* PROBLEM TO SOLVE *
Go to the line in the entries below that holds "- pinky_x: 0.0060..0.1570" and repeat exactly from there through the line that holds "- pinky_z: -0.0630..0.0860", inclusive.

Items from a data source:
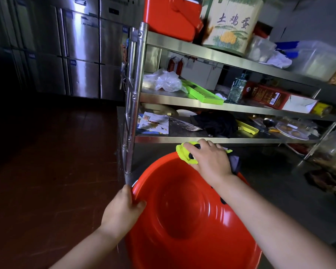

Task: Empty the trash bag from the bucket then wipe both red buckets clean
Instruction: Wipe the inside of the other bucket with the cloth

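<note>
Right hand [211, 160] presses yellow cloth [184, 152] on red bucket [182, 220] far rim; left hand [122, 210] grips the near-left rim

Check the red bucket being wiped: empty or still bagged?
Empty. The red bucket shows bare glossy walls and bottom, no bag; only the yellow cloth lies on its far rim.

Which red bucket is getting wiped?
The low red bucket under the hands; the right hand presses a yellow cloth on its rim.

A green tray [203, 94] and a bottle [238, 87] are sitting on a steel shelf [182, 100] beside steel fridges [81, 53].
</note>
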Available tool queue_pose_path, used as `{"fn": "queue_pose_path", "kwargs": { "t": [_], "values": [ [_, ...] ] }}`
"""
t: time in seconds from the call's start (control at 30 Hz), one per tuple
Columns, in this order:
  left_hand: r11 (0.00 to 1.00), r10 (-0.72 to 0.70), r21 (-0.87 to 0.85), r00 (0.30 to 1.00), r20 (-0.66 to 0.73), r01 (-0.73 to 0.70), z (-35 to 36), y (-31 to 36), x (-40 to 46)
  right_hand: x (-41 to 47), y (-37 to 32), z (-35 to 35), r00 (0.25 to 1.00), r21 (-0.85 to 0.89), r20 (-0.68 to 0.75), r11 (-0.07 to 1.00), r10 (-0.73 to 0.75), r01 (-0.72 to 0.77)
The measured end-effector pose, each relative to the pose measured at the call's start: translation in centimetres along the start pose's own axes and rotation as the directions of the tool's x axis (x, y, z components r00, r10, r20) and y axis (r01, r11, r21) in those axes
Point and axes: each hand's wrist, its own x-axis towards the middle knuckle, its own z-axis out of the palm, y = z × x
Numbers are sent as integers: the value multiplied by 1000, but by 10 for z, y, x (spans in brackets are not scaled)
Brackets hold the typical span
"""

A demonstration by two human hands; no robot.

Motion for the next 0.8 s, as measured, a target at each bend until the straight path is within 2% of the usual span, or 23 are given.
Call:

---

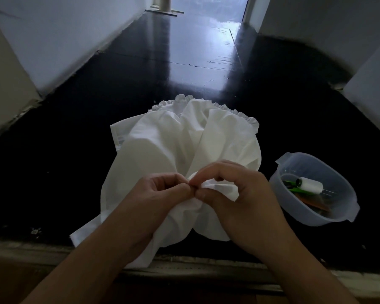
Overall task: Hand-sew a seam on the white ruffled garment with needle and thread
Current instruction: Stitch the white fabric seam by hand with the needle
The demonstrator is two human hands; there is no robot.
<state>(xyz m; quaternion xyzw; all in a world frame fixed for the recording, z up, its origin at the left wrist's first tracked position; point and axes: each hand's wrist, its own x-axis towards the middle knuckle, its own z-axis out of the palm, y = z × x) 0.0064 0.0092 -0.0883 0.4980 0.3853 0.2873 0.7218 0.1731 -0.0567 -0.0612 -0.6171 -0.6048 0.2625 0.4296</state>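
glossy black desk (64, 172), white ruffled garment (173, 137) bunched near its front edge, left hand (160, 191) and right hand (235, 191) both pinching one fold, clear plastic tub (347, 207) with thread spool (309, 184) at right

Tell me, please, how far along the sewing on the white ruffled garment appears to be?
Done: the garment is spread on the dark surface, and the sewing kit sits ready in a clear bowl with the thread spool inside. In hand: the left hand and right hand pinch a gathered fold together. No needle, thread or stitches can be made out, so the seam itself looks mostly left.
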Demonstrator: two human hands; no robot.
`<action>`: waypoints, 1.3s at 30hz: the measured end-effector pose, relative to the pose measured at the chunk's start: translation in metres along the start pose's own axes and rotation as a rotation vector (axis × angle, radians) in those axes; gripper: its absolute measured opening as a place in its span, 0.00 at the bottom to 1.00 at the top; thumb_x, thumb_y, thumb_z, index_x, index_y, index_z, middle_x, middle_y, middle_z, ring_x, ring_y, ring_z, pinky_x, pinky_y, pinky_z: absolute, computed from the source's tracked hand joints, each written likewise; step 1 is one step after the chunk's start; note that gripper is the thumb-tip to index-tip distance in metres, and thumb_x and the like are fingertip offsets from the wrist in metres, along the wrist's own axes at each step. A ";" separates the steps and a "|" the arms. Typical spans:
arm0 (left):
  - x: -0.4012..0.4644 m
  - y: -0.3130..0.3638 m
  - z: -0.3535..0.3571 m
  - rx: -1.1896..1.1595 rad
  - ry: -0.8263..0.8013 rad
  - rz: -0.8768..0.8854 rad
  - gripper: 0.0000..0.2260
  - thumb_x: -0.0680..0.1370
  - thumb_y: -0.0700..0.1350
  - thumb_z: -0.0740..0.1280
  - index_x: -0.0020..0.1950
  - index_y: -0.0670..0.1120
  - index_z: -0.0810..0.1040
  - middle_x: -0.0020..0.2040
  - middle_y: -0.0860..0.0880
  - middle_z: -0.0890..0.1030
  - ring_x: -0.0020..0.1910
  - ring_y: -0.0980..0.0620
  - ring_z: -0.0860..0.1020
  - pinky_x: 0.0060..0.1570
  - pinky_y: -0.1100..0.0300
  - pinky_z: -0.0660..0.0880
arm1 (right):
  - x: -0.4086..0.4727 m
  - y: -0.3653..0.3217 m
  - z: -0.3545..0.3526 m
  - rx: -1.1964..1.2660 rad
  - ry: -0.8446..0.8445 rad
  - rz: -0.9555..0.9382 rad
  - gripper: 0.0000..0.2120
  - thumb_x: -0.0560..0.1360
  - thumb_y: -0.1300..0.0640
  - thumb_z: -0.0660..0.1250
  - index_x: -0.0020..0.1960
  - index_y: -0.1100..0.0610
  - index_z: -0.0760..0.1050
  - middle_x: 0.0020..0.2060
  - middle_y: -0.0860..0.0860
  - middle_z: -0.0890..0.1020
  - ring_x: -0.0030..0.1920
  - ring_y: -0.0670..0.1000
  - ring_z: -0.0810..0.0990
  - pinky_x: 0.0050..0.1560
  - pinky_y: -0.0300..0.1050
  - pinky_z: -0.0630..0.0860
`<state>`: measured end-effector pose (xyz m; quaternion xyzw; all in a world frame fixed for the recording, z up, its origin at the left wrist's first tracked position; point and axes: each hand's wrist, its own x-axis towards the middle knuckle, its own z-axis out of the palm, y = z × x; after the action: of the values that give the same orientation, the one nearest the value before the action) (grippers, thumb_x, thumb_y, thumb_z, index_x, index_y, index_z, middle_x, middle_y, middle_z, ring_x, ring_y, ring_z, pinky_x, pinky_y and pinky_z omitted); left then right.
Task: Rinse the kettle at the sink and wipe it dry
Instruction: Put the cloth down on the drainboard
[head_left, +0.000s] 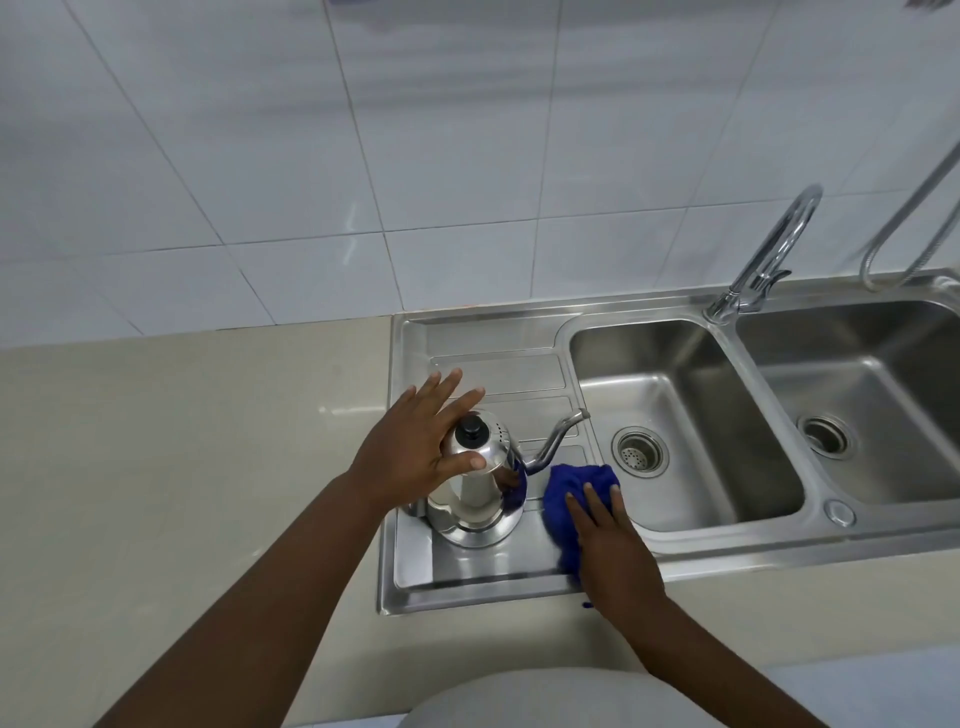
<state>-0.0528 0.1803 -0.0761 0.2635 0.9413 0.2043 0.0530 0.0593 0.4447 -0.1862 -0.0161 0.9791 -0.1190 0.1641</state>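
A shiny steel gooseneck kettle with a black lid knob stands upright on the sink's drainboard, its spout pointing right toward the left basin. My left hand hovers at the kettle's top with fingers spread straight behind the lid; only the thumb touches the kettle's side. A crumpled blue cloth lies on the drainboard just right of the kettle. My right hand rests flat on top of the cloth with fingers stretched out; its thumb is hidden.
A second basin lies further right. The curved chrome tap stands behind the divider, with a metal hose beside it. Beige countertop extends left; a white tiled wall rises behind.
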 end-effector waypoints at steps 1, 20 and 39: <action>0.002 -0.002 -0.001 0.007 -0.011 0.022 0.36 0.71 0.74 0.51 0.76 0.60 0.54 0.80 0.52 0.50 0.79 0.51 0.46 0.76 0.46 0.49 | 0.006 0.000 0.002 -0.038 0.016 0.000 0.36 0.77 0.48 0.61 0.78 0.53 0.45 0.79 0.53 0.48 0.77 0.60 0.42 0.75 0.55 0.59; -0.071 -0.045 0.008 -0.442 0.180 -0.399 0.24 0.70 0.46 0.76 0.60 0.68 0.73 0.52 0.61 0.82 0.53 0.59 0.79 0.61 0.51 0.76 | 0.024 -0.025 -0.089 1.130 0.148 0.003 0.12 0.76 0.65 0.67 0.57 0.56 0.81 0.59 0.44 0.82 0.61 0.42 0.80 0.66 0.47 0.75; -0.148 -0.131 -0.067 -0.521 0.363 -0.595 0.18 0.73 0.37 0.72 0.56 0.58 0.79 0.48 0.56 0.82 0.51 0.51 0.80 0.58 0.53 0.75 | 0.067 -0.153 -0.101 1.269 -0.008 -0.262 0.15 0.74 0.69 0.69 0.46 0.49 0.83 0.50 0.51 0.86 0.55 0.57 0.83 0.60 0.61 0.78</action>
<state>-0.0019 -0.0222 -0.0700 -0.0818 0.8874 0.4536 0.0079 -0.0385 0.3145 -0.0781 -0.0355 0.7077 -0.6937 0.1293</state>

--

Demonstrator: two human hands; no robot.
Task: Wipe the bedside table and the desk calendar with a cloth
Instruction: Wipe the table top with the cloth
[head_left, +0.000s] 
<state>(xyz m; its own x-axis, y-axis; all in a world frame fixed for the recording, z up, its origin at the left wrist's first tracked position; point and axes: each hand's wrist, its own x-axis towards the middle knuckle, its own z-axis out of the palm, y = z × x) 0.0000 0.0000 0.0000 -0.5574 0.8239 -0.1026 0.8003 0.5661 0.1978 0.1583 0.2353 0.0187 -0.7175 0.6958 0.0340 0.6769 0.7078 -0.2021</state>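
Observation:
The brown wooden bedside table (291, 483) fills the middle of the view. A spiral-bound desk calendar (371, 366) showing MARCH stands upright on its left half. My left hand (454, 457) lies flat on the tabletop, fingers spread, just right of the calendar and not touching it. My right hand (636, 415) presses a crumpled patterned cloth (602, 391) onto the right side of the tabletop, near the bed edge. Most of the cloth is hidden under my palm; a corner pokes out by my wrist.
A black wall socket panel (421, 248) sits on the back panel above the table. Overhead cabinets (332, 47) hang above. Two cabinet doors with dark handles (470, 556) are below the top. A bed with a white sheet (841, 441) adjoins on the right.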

* SOLUTION TO THE EXERCISE *
  - pinky_x: 0.0060..0.1570
  - pinky_y: -0.1100..0.0300
  - pinky_z: -0.0660..0.0880
arm1 (right):
  - x: -0.4086..0.4727 m
  - y: -0.3653..0.3217 m
  - z: -0.3545..0.3526 m
  - rx: -1.1964..1.2660 rad
  - ry: -0.8446..0.8445 rad
  - rz: -0.9555..0.9382 rad
  - gripper: 0.0000..0.2120
  - thumb_x: -0.0560..0.1360
  - thumb_y: -0.1300..0.0640
  - thumb_z: -0.0660..0.1250
  - index_x: -0.0020..0.1960
  - index_y: -0.1100..0.0610
  - index_z: -0.0760..0.1050
  - middle_x: 0.0020..0.2060
  - middle_y: -0.0860..0.0860
  - middle_z: -0.0890..0.1020
  - ring_x: -0.0030..0.1920
  - ring_y: -0.0670..0.1000
  - ring_z: -0.0810..0.0990
  - pinky_x: 0.0050..0.1560
  - pinky_y: -0.0300..0.1050
  - pinky_z: -0.0630..0.0860

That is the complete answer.